DukeNet Communications
- Native name: DukeNet
- Industry: Telecom and internet infrastructure
- Headquarters: Charlotte, North Carolina, United States
- Key people: Brad Davis President and CEO, Tony Cockerham, COO,
- Products: Bandwidth infrastructure and colocation
- Number of employees: 100+
- Website: DukeNet.com

= DukeNet Communications =

American internet utilities company

DukeNet Communications was a telecom and internet infrastructure company that serves the southeastern United States. Products include a metro and long haul fiber-optic network capable of 100 Gbit/s bandwidth.

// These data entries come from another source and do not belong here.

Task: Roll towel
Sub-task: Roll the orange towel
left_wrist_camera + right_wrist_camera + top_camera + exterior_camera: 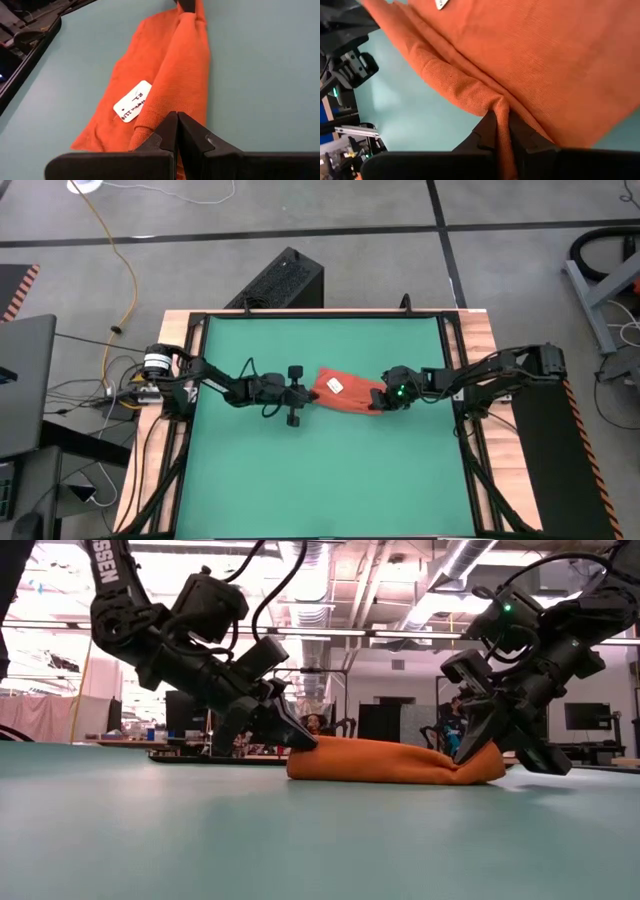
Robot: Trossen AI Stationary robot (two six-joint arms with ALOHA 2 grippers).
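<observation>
1. You see two dark, near-black arms built of chunky jointed segments.
2. Your left arm carries white capital lettering along its upper link (only part of the word shows in the low view).
3. Loose black cables loop off both arms.
4. Your right claw [385,402] has a small green light glowing on its wrist housing.
5. Your left claw [176,131] ends in matte black, wedge-shaped fingers with flat inner faces.
</observation>
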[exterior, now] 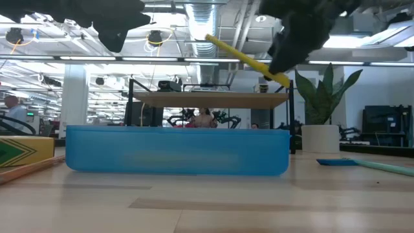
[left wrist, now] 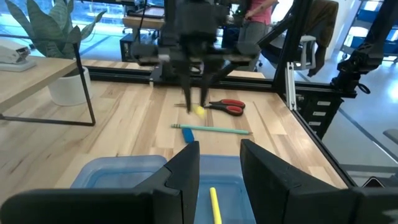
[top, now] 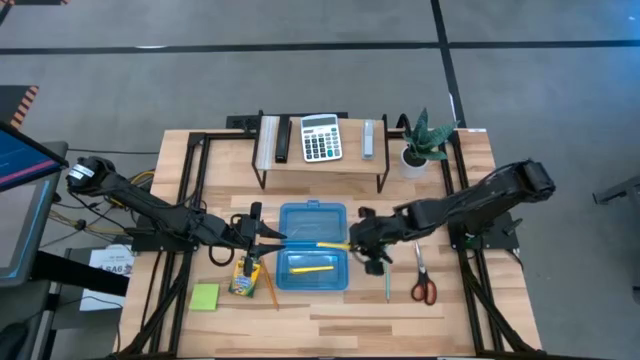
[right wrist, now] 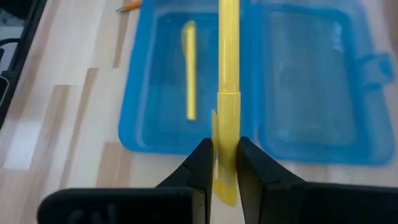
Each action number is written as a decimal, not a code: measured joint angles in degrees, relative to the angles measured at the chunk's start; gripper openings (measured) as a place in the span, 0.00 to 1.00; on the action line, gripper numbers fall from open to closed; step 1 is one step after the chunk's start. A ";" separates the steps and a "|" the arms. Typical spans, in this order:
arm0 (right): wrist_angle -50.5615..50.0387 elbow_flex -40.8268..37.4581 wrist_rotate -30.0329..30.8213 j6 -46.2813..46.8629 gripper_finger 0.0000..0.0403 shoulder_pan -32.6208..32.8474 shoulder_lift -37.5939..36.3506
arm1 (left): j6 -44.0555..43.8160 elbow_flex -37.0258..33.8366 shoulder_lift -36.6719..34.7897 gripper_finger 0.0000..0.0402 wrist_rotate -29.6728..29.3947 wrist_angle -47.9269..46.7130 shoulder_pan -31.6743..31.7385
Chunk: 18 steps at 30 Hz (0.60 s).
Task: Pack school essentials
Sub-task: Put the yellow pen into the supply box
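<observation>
Hovering over the middle of the translucent blue case (top: 313, 247) with the right gripper (right wrist: 225, 155), jaws clamped on the butt of a yellow pen (right wrist: 227, 62) that pointed across the line between lid and tray. Reached in from the case's right edge, well above the rim in the low view. Waited at the case's left edge with the left gripper (left wrist: 219, 158), fingers a little apart and holding nothing. Showed one yellow pencil (top: 312, 267) lying inside the near tray.

Left bare wood between the case's right edge and the teal pen (top: 388, 283), with the small blue eraser (left wrist: 186, 134) at one end of that pen and the red-handled scissors (top: 423, 285) farther right. Crowded the left side: yellow-green crayon box (top: 243, 278) just beside the case's near-left corner, an orange pencil (top: 268, 287) alongside it, the lime sticky-note pad (top: 205, 297) farther out. Kept the front strip of the light wooden table (top: 400, 330) open.

Backed by a low shelf (top: 320, 165) carrying a grey-white calculator (top: 320, 138), with a potted plant (top: 425, 140) beside it. Set in a bright open workshop with ceiling ducts, and a person (exterior: 11, 110) far off at the low view's left.
</observation>
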 joint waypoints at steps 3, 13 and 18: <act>-0.66 3.61 -1.21 0.01 0.15 0.35 5.63 | -0.06 0.00 0.00 0.25 0.00 0.09 0.00; -3.50 16.61 -4.43 0.17 0.16 -0.60 21.77 | -0.59 0.00 0.00 0.25 0.16 -0.14 0.00; -5.88 18.65 -4.40 0.11 0.22 -1.36 23.42 | -0.68 0.00 0.00 0.25 0.36 -0.63 -0.02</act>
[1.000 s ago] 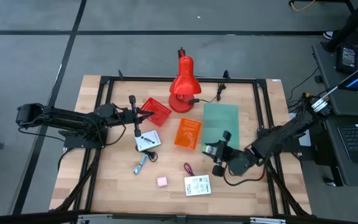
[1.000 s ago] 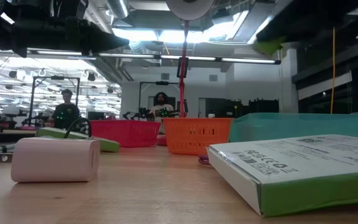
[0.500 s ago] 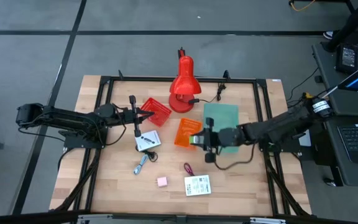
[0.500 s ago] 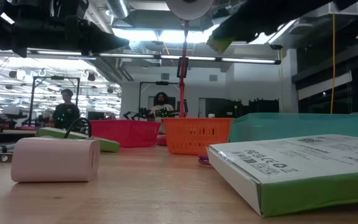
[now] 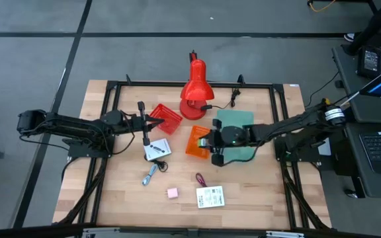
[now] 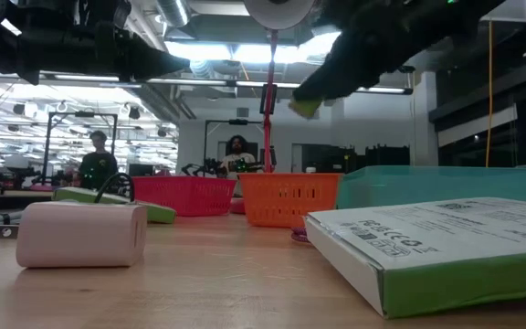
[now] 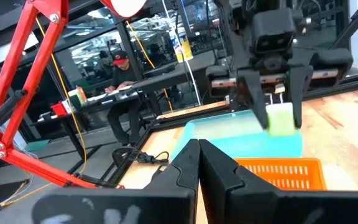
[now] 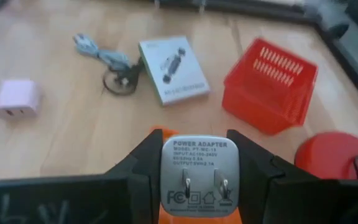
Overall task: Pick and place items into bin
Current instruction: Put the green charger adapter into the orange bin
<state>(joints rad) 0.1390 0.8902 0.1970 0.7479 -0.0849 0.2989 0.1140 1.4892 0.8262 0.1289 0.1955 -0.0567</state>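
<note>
Right wrist view: right gripper point(image 8: 194, 163) clamps a power adapter point(image 8: 199, 173) by its flat sides.
Small, rigid, light; orange bin point(image 5: 199, 141) just below.

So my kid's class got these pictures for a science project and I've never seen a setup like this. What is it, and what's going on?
It is a robot with two dark arms working at a wooden table, each ending in a two-finger pincer. One picture looks straight down, one looks level across the tabletop, and two come from cameras on the arms' wrists.

The right pincer is shut on a small white power adapter and holds it above the orange basket. The left pincer is shut and empty, waiting beside the red basket.

A teal bin and a red desk lamp also stand there. On the wood lie two white boxes, a pink cube, a maroon cord loop and a small blue-silver piece.
</note>
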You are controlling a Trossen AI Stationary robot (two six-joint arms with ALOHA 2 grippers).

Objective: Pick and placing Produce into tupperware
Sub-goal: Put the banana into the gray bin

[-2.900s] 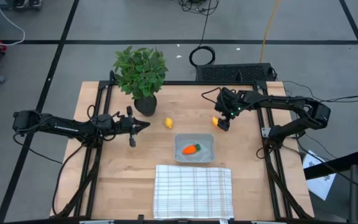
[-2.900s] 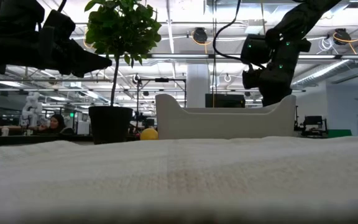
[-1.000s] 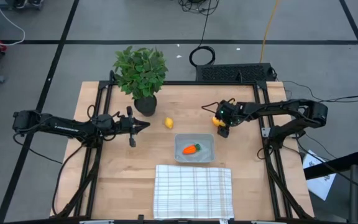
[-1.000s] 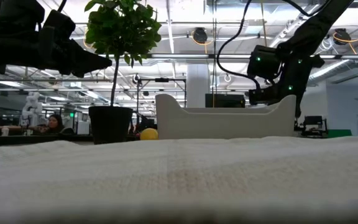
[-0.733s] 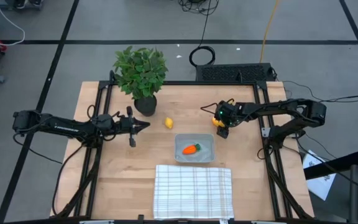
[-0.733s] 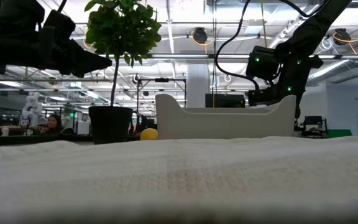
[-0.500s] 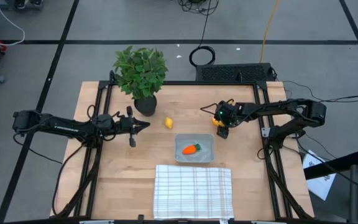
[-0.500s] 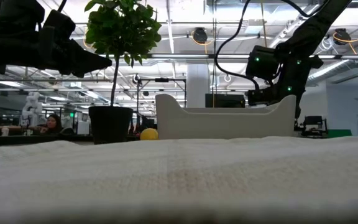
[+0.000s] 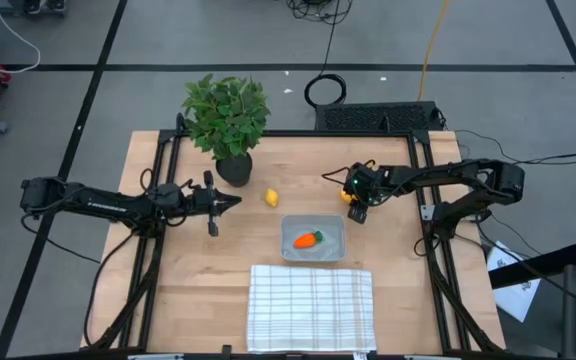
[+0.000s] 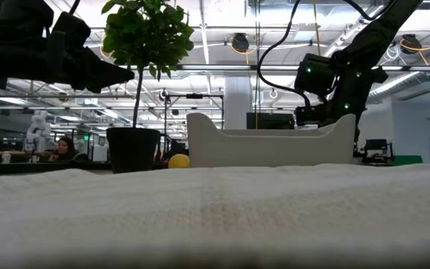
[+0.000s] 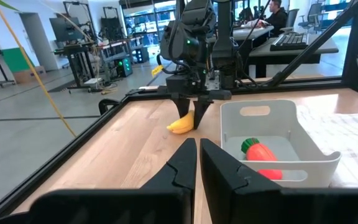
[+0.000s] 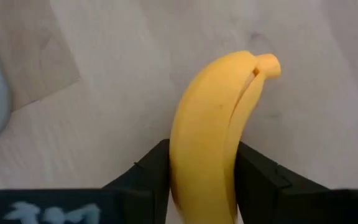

Formed in 1994 as the telecommunications arm of Duke Energy, DukeNet primarily offered wholesale fiber transport services until moving into the newly developing Fiber to the Tower (FTTT) space in 2006. As of 2012, DukeNet is among the top 10 FTTT providers in the United States.
In December 2010, Duke Energy and Alinda Capital Partners LLC formed a joint venture to grow DukeNet Communications in the enterprise and data center space.
On October 7, 2013, Time Warner Cable (later bought by Charter Communications in 2016) announced that it had agreed to acquire DukeNet Communications LLC for $600 million, and on January 6, 2014, the deal officially closed.